Assigned task:
Which lines hold the string "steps"? Copy each of them from the material below.

Provided data:
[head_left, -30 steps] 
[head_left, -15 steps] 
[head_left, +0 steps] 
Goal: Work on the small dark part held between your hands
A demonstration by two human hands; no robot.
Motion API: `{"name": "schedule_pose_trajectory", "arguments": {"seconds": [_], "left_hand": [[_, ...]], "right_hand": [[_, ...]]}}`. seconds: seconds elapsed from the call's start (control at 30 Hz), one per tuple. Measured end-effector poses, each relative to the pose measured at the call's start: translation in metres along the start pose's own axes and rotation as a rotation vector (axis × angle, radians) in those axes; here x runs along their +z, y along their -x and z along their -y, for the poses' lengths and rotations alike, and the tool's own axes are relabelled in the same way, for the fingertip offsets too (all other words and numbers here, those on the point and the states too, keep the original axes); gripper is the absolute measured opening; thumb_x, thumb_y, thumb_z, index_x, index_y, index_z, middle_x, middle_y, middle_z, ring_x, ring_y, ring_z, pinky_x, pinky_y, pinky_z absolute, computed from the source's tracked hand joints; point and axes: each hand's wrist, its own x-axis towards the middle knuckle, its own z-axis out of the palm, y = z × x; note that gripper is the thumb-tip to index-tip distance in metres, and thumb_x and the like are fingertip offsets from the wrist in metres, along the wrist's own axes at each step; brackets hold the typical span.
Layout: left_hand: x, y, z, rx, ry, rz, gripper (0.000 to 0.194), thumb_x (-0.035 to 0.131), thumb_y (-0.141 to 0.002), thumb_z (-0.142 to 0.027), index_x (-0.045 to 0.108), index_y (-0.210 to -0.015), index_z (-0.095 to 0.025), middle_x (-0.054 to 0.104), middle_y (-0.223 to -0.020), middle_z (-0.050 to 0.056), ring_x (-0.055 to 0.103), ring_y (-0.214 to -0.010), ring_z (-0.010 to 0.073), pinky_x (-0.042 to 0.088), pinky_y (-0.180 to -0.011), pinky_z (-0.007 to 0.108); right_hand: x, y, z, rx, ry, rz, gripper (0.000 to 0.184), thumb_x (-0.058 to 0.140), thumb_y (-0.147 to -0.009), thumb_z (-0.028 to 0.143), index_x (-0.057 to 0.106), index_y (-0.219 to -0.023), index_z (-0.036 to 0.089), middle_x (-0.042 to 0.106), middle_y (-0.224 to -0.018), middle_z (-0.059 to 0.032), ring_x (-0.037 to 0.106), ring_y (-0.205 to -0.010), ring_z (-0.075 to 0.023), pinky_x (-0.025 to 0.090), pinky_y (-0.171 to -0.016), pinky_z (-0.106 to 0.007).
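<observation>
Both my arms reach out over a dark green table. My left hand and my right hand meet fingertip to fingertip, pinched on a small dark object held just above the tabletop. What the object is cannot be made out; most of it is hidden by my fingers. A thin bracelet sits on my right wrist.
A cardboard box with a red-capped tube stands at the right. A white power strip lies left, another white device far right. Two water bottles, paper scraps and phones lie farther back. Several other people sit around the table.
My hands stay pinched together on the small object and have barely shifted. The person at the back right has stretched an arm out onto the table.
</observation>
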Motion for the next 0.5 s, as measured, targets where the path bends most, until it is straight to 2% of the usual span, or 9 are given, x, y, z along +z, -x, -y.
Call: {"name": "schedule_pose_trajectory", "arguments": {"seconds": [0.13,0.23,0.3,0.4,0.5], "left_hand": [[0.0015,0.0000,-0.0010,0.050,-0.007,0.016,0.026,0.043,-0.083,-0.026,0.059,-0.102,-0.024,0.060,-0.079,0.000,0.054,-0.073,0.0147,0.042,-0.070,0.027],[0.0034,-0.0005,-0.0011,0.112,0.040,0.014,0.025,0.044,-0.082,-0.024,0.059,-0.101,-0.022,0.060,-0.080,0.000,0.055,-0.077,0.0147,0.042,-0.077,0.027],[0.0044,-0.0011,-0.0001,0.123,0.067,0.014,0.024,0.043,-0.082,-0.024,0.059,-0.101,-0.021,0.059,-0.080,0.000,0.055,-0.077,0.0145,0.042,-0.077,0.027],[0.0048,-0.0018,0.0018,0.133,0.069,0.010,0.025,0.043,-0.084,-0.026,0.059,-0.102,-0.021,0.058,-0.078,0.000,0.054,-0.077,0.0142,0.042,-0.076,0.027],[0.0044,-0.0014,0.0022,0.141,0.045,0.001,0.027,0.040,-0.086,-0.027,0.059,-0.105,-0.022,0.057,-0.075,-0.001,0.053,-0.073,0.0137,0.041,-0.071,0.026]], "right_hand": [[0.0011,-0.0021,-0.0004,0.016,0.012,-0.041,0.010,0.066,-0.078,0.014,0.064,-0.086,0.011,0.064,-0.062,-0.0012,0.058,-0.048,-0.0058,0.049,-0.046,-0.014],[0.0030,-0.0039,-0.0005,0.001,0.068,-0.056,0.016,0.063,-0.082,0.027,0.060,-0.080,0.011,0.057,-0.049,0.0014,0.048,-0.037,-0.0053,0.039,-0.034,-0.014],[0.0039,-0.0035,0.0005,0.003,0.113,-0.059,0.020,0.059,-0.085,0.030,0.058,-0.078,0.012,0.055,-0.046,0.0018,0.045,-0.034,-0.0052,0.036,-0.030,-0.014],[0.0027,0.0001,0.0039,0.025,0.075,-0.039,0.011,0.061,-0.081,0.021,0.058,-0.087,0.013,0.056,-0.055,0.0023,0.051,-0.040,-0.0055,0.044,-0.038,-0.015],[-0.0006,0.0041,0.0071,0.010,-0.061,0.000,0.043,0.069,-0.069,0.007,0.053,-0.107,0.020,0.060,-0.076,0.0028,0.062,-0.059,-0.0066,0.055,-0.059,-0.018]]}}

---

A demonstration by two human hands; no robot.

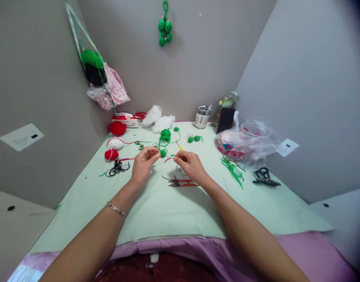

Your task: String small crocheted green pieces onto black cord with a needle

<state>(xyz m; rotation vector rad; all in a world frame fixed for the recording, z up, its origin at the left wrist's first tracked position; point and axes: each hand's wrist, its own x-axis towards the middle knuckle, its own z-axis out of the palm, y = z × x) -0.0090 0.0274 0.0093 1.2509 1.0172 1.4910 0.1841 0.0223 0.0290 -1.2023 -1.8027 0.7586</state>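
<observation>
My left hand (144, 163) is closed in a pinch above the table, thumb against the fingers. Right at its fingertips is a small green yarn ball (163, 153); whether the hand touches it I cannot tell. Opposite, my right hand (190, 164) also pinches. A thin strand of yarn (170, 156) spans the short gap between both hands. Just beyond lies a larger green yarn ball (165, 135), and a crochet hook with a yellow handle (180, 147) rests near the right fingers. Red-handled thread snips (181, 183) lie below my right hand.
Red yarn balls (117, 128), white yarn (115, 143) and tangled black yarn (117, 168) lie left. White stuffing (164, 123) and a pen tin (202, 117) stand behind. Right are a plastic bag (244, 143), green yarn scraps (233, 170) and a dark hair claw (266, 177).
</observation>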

Solved exercise:
[head_left, -30 steps] 
[head_left, -15 steps] 
[head_left, +0 steps] 

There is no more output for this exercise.